Directions:
Looking at the listing below, retype exactly the lines starting at the one containing "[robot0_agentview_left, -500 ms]" and ending at the one containing "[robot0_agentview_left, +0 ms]", both included, and nothing else.

Data:
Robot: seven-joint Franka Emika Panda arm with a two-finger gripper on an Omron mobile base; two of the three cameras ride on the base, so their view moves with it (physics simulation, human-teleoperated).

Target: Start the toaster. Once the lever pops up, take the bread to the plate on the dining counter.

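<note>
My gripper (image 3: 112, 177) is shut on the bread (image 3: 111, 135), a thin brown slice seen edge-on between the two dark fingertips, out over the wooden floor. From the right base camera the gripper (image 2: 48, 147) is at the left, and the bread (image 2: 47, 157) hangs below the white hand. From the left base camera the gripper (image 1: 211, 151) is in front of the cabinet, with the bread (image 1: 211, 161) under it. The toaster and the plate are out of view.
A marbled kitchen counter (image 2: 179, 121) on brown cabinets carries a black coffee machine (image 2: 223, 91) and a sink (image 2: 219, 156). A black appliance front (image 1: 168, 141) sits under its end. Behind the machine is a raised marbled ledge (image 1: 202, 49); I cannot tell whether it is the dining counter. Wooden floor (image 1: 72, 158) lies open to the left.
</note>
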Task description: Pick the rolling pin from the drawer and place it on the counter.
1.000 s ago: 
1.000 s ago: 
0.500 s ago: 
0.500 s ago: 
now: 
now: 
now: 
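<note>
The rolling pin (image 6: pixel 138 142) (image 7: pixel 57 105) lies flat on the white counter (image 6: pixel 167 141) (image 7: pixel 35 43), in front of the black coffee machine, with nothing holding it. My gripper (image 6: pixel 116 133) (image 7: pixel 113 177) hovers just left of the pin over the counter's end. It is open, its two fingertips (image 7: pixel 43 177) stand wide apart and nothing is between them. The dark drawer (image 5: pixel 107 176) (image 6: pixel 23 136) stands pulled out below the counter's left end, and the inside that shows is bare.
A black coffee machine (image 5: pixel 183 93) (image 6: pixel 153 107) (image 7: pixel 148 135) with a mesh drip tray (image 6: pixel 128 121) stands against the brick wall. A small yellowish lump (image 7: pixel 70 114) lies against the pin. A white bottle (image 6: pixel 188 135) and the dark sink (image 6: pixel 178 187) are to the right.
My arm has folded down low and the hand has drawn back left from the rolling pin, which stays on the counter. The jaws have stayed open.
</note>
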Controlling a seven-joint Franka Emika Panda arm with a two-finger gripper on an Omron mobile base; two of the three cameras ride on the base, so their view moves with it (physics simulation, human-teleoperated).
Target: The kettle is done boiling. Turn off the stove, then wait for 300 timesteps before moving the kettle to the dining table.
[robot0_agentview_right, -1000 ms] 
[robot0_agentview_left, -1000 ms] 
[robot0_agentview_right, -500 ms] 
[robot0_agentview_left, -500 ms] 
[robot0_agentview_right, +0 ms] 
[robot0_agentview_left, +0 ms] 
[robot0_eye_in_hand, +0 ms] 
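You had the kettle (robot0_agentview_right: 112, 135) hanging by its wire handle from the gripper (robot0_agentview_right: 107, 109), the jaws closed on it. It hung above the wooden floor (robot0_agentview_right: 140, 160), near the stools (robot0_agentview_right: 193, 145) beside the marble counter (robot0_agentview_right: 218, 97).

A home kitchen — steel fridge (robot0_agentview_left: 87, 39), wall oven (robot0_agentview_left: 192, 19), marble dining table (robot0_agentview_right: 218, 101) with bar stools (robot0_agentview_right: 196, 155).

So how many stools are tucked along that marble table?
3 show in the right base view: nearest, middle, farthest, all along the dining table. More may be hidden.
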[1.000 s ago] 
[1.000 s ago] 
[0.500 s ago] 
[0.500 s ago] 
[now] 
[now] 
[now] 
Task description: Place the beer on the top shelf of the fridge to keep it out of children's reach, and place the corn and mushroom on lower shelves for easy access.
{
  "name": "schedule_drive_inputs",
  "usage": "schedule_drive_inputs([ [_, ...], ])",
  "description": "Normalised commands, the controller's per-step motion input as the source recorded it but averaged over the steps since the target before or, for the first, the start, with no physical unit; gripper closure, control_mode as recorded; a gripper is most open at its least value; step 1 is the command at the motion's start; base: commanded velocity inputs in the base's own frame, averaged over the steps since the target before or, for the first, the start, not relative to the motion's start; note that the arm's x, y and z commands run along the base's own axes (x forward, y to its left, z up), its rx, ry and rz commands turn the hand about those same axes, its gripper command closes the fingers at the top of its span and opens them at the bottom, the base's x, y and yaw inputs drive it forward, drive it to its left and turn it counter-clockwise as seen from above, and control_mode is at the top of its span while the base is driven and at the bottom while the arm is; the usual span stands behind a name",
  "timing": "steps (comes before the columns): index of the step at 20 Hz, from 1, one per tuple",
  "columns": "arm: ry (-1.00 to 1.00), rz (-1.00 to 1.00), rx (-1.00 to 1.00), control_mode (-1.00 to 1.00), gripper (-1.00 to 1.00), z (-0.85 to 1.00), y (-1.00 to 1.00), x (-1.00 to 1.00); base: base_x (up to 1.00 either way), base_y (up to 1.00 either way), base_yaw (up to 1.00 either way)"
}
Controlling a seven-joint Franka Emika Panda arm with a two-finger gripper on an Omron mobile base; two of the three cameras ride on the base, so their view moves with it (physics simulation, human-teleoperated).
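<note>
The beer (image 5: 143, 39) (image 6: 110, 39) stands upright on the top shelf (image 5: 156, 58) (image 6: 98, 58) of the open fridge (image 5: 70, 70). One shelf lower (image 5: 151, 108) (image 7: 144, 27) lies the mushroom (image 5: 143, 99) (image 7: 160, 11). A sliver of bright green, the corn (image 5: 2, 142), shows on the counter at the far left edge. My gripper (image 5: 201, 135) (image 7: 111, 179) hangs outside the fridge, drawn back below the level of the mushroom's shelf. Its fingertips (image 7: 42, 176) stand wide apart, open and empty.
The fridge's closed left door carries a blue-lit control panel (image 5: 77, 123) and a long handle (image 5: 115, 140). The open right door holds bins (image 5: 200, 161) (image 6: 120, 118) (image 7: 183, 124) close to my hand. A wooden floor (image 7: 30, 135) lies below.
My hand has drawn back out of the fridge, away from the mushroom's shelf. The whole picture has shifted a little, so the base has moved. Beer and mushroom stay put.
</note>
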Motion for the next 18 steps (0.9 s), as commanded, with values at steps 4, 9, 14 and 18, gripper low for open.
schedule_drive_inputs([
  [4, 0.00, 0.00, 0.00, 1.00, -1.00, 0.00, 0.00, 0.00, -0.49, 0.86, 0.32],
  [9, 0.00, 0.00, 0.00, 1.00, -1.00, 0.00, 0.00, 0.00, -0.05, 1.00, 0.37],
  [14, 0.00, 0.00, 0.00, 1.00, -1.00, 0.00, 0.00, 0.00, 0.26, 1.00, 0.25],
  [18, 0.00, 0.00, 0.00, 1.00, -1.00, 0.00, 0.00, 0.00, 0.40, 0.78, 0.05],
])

Response to this task:
[robot0_agentview_left, -500 ms] 
[robot0_agentview_right, +0 ms] 
[robot0_agentview_left, +0 ms] 

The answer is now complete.